Sencha Touch: Accessing a remote API that is under Basic Authentication

ST makes it pretty straightforward to access webservices or APIs through its various data proxies and Ext.Ajax. But consuming an API protected under basic authentication can be tricky. Both data proxies and Ext.Ajax provide setUsername() and setPassword() methods, and they work fine on most browsers. But in my experience using these methods, I had big time face-palm moments in case of Safari, iOS, and some Android versions. When these methods are used, an ST app sets the Authorization header AND makes all API requests through URLs formed such as this:

http://user:passwd@www.server.com/api/user/2627

I’m not sure why this is such a big deal for some browsers, but they seem to get confused due to the presence of these two things — Authorization header and user:passwd URL.

The trick to solving the issue is to NOT use setUsername() and setPassword(), and instead set the HTTP headers yourself.
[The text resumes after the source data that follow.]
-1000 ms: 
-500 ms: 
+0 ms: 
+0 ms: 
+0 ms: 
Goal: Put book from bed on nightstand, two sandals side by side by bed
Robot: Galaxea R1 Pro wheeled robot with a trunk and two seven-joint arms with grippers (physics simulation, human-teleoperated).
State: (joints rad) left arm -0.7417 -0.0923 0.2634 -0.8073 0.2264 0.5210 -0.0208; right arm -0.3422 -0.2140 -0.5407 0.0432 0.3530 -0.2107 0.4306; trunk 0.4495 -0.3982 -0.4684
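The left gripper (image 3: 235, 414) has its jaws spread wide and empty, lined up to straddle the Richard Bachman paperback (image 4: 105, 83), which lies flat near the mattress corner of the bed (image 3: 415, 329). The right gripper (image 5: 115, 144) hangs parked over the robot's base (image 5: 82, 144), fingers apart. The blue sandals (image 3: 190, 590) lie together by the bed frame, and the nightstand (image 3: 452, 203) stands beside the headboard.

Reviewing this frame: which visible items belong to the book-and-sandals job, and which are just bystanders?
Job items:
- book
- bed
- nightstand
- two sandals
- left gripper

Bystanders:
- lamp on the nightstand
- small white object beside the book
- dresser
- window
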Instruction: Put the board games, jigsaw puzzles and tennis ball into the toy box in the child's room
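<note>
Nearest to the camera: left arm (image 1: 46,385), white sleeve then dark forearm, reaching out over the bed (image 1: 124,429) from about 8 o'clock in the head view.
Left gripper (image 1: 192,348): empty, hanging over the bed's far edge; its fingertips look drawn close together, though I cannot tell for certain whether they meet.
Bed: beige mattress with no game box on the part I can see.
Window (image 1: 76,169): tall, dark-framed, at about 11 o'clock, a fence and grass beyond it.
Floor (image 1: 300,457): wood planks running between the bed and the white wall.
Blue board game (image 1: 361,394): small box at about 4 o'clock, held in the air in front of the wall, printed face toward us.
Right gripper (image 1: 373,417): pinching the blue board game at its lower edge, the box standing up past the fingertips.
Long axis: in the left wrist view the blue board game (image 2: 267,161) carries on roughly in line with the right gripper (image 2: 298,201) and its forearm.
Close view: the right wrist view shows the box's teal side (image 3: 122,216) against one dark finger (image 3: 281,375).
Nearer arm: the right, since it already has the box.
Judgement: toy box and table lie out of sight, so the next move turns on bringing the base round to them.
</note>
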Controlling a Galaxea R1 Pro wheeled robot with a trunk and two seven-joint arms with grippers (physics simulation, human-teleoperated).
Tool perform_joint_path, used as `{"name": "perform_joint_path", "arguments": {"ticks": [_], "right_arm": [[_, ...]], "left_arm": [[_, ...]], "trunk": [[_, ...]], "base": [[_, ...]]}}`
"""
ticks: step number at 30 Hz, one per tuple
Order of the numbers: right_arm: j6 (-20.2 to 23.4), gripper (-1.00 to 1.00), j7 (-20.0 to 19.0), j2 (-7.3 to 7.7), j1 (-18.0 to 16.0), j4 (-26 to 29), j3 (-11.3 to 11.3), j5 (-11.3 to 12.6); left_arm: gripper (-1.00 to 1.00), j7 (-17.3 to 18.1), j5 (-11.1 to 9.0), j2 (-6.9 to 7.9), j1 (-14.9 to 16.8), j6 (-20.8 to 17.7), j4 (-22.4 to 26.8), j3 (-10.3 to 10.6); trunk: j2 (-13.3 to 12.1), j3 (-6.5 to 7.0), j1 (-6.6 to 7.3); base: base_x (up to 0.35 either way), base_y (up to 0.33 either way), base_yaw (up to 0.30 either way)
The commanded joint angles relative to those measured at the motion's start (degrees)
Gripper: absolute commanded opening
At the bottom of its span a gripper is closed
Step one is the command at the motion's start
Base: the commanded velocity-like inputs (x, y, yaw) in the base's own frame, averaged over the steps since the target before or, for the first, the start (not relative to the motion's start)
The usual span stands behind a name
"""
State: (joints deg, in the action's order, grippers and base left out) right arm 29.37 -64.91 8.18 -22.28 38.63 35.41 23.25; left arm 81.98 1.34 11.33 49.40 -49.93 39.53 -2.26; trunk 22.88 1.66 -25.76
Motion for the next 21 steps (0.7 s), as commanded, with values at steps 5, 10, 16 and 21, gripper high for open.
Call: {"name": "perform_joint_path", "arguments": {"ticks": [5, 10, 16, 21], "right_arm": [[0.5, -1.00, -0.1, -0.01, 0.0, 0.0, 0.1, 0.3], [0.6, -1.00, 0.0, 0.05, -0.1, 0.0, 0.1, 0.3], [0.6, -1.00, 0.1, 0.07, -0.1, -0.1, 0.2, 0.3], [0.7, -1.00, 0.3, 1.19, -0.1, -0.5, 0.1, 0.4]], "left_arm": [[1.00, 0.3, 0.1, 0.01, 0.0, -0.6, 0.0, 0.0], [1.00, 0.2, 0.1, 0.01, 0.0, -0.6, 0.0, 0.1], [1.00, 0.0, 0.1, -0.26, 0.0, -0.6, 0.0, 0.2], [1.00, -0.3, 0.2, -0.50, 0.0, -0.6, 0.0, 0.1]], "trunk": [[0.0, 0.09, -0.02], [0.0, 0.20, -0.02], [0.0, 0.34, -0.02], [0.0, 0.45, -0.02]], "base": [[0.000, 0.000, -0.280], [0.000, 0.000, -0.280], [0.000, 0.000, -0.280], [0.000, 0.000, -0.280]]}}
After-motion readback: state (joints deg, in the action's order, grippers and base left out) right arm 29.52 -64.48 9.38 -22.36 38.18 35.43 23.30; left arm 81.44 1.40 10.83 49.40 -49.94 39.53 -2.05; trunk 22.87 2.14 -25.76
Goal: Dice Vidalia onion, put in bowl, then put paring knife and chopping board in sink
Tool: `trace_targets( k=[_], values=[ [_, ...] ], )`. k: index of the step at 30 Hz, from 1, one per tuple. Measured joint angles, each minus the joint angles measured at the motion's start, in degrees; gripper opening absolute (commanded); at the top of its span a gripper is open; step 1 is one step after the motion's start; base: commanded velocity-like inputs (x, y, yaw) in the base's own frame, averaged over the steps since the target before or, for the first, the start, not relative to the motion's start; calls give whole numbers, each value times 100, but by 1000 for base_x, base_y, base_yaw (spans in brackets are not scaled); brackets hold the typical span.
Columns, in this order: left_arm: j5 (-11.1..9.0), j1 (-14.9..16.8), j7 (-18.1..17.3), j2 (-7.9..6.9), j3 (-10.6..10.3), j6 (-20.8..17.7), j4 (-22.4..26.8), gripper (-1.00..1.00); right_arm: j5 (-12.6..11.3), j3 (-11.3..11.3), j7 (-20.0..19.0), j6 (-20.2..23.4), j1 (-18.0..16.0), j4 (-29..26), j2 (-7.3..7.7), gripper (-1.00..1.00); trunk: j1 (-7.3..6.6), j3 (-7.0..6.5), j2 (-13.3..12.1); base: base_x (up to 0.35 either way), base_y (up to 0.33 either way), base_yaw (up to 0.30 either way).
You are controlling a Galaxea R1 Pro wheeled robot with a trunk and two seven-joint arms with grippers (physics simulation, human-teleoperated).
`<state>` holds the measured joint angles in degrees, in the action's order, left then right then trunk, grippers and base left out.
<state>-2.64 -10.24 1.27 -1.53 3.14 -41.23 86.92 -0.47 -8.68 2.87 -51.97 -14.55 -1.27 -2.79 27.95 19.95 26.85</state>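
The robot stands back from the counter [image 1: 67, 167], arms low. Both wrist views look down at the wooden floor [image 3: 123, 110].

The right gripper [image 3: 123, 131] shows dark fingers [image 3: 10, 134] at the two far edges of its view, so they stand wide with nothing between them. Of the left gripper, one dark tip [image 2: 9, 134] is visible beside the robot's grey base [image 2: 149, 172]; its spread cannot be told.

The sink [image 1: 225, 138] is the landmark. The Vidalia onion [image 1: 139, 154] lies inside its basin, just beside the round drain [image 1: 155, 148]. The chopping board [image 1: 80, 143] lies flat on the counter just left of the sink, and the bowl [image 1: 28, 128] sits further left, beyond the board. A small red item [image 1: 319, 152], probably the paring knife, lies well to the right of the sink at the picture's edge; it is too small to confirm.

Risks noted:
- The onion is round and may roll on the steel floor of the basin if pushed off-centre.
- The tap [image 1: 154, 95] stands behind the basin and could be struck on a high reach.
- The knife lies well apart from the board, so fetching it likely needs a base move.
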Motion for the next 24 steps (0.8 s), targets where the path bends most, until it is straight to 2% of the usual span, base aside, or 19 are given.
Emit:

Data Proxies have a headers config.

someModel.getProxy().setHeaders({
	'Authorization': 'Basic ' + btoa(username + ':' + password)
});

Ext.Ajax has a defaultHeaders config.

Ext.Ajax.setDefaultHeaders({
	'Authorization': 'Basic ' + btoa(username + ':' + password)
});

Mobile App Development: Lessons Learned

  1. Sencha Touch is a great framework, but requires a LOT getting used to. The officials Docs do not always have the answer you’re looking for. ST forums and stackoverflow are excellent resources to consult when in need.
  2. If you are a web developer, DO NOT waste time learning Objective-C or Java for creating native iOS and Android apps. Instead use something like ST to develop a mobile web app, and then convert it into a native app using Cordova / PhoneGap.
  3. Cordova is the renamed, open-source version of PhoneGap.
  4. If your app is data-centeric, most probably it will depend on a webservice / API. If the API and the app are hosted on the same server, no problemo. In case of native apps, that are basically web apps PhoneGapped into native apps, that’d mean calling a remote API, and that is the problem. See same origin policy.
  5. Most googled solutions will point to making the service JSONP supported; but JSONP works only for GET requests. CORS is a recent W3C standard that supports all HTTP methods, but it still doesn’t work for PhoneGapped apps. ASP.NET Web API provides an easy CORS implementation.
  6. The perfect solution is to keep making Ajax calls normally, but using the full URL of the remote API. That will work because a PhoneGapped app doesn’t render in a browser but in a WebView (through a file:// URL). So it’s not restricted by browser’s same origin policy.
  7. ASP.NET MVC 5 and Web API are awesome!
  8. You may frequently encounter annoying cache issues with PhoneGapped apps. Just place a super.clearCache() in your Android app’s main activity’s onCreate().
  9. A PhoneGapped iOS app will run in fullscreen mode, by default, such that the status bar in iOS 7+ will appear over it. A fix is right here!
  10. One can create an IPA archive for testing on iOS devices via Build > *.app > iTunes > ?*.ipa. Believe me, it’s one of the most stupid things you will ever do. This is the correct way to create IPA archives for ad hoc distribution.
  11. Here’s how to create an animated splash screen in Android (though I have yet to figure out how to correctly use this in a ST-PhoneGapped app).
  12. If your device has Android 4.4+, you can remote debug your WebView-based Android apps using Chrome.
  13. JavaScript is yummy!

Sencha Touch: Third-party plugins and build errors

Nothing beats Sencha Touch when it comes to sheer number of options and versatility in developing for the mobile. ST has truly set the benchmark of mobile development done right with each major release. It has a vibrant user community, and a robust enterprise adoption. But, sadly, although the documentation is good, it sometimes feels a bit incomplete. If it weren’t for stackoverflow and ST’s official forums, it would have been difficult for me to complete some aspects of my recent mobile app project. Coming to the point…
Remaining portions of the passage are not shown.